Your leverage regarding compensation is greatest in the sales force. If you've got a salaried engineer, let's say, there's not as much you can do. But in sales, the financial incentives are large and strong. I try to prevent economists on my teams from ever messing with sales force compensation, because there's no quicker way to be fired. The sales force is very persuasive. That's their job; they're supposed to be persuasive.

There was a case where we had an executive vice president come to us and say, "We really want to run some experiments and learn about the sales force." As I said, I did my best to keep my team out of such matters, but when management comes to me and asks for help, I feel I have to oblige. Not only that, I had people chomping at the bit wanting to get involved. We designed some incentives and then what happened next was fully predictable, which is that the EVP got fired. Fortunately, my team was safe because it hadn't come from them.

My teams have worked with HR on other issues. There's always some ongoing work with HR. It can be on promotion, recruiting, collaborating — anything but compensation.

EF: Based on the literature and on your own experiences at Google and Microsoft especially, what is the role of entrepreneurship within large tech companies and has it been evolving?

McAfee: Most tech companies have been extremely skewed toward trying to encourage entrepreneurship, as well as giving a lot of lip service to tolerating failure, so as to recreate entrepreneurial activity inside the firm. The "maximize entrepreneurship" approach works pretty well for certain kinds of projects, in particular the kind where a small team can build a functioning product. But there are other products where it is a terrible idea — do you really want to fly in an airplane where each piece was designed and built by separate entrepreneurial teams aiming to maximize their own success?

Indeed, the economic theory of the firm suggests that firms arise when markets don't work well. We know markets work well when complementarities are weak and tend to fail when complementarities are strong. The term "complementarity" is economics jargon for synergy. As a result, the economic theory of the firm suggests that when complementarities are strong, we should see firms arise to internalize these complementarities and use nonmarket control — dictators, hierarchies, committees, and so on — to direct activities. Thus, from an economic perspective, the frequently encountered goal of recreating a market, entrepreneurial or otherwise, inside a firm involves a misunderstanding of the reason for a firm to exist. If a market can work inside a firm, there shouldn't be a firm in the first place!

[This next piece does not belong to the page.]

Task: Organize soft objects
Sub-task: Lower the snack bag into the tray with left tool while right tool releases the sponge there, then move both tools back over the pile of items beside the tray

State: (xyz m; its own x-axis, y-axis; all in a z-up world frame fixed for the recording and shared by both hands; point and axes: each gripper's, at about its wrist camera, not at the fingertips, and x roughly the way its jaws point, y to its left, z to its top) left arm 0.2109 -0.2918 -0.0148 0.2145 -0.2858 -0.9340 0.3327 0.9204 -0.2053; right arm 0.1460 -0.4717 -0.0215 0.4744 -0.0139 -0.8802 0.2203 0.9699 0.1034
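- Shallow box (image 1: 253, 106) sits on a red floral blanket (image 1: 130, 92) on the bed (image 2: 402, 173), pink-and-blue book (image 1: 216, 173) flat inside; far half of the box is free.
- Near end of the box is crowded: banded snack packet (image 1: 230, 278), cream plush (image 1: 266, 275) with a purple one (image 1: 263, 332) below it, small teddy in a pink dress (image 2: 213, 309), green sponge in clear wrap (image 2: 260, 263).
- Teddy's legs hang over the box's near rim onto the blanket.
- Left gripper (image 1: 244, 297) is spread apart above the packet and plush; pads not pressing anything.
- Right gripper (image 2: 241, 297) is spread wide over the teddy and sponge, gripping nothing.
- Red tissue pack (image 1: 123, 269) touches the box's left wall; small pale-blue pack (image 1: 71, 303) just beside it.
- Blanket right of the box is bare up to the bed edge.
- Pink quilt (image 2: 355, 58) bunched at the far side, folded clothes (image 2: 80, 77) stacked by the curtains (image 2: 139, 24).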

Four firms — General Motors, Standard Oil, DuPont, maybe Sears — developed the multidivisional firm. These were firms where pieces of the firm operated as separate firms. And they were doing that just because they had gotten to the stage where they were was too large for any one person to operate. It's unsurprising that Silicon Valley's version of the multidivisional firm is to say we're going to run a venture capital firm inside.

I'm generally a voice, not all that successful a voice, against this trend. And the reason is, first, Silicon Valley's capital is an extremely finely tuned machine. It works extraordinarily well. And if you think about business strategy 101, one of the first rules is that if you've got a competitive market doing something, buy it from them, don't do it yourself.

There are a few exceptions. You might want to do it yourself if the market won't produce the quality you need. Also, we've had actually a long-running challenge where American companies like Cisco will subcontract to Chinese manufacturers that eventually go into business against them — so you might not want buy it where you're going to create future competitors.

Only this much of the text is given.